Why do we have separate 'add-on' packages like pandas, numpy?
Since these modules seem so important, why are these not part of Python itself?
Are the "single distributions" of Python to come pre-loaded?
If it's part of design to keep the 'core' separate from additional functionality, still in that case it should at least come 'pre-imported' as soon as you start Python.
Where can I find such distributions if they exist?
Many of these tools, including core Python, are separately developed and distributed by different team, so it is up to aggregators to curate them and put them into a single distribution. Here are some notable examples:
The Anaconda distribution from Continuum Analytics
The Canopy distribution from Enthought
ActivePython from ActiveState
PythonXY for scientific programming
WinPython for Windows
PyIMSL Studio from Rogue Wave Software
This is a bit like asking "Why doesn't every motor come with a car around it?"
While a car without a motor is pretty useless, the inverse doesn't hold: Most motors aren't even used for cars. Of course one could try selling a complete car to people who want to have a generator, but they wouldn't buy it.
Also the people designing cars might not be the best to build a motor and vice versa.

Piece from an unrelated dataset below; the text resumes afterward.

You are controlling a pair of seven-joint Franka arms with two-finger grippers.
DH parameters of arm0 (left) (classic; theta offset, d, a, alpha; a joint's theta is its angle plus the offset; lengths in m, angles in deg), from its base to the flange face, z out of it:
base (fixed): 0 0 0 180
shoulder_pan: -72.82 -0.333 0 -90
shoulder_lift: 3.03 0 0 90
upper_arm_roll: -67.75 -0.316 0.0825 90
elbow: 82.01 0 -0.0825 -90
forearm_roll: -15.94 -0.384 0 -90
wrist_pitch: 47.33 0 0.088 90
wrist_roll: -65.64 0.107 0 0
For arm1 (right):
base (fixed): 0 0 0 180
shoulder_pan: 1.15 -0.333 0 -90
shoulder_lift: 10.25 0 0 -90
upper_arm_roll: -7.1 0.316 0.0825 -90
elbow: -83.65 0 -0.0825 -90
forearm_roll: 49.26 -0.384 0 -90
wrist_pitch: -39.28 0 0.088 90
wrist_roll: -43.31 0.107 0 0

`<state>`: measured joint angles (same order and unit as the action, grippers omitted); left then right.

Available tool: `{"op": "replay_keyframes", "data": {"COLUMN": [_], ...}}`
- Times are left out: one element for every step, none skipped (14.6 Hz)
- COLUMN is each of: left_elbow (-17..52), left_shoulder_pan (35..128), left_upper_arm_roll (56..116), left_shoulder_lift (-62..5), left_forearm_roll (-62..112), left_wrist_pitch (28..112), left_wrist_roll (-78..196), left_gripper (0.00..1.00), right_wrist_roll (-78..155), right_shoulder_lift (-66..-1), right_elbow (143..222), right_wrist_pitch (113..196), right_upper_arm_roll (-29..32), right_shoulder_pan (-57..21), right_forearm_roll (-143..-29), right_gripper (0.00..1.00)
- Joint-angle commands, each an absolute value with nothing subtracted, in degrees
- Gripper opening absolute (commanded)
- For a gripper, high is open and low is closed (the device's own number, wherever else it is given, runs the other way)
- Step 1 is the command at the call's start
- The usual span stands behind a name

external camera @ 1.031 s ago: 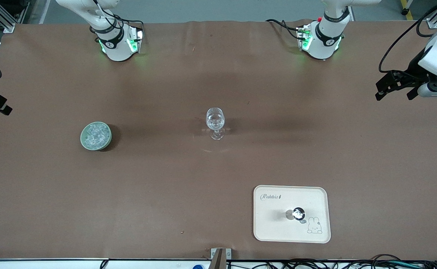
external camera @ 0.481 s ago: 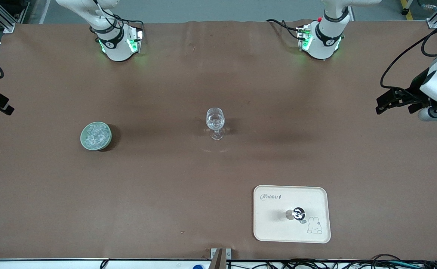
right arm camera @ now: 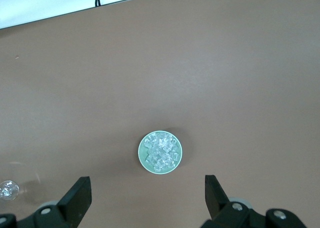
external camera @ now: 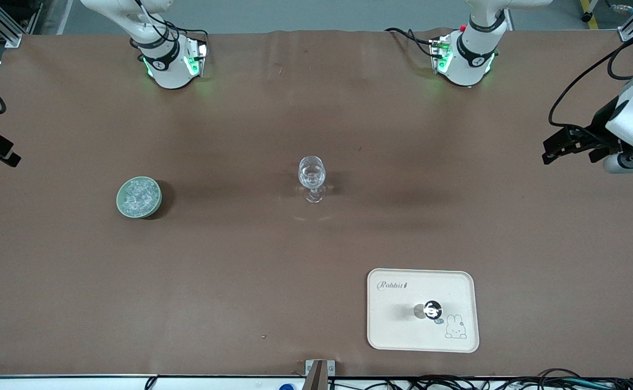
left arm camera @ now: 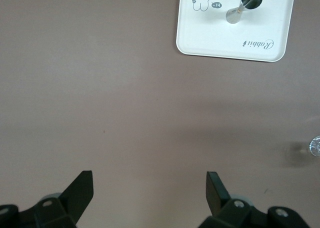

Similarly with python. Most python distributions are not used with numpy, scipy or pandas. Distributing python with those packages would create a massive overhead.
However, there is of course a strong demand for prebuilt distributions which combine those modules with a respective python and make sure everything interacts smoothly. Some examples are Anaconda, Canopy, python(x,y), winpython, etc. So an end user who simply wants a car that runs, best chooses one of those, instead of installing everything from scratch. Other users who do want to always have the newest version of everything might choose to tinker them together themselves.
You can make the interactive interpreted launch with "pre-imported" modules, as well as with pre-run code, using The Interactive start-up file.
Alternatively, you can use The Customization modules to pre-run code on every invocation of python.
Regarding whether pandas and numpy should be part of the standard library - it's a matter of opinion.
PyPi currently has over 100,000 libraries available. I'm sure someone thinks each of these is important.
Why do you need or want to pre-load libraries, considering how easy a pip install is especially in a virtual environment?

Schematic link between Python, C, Theano, CUDA, Windows 7, Machine Code, CPU, GPU and many more? [closed]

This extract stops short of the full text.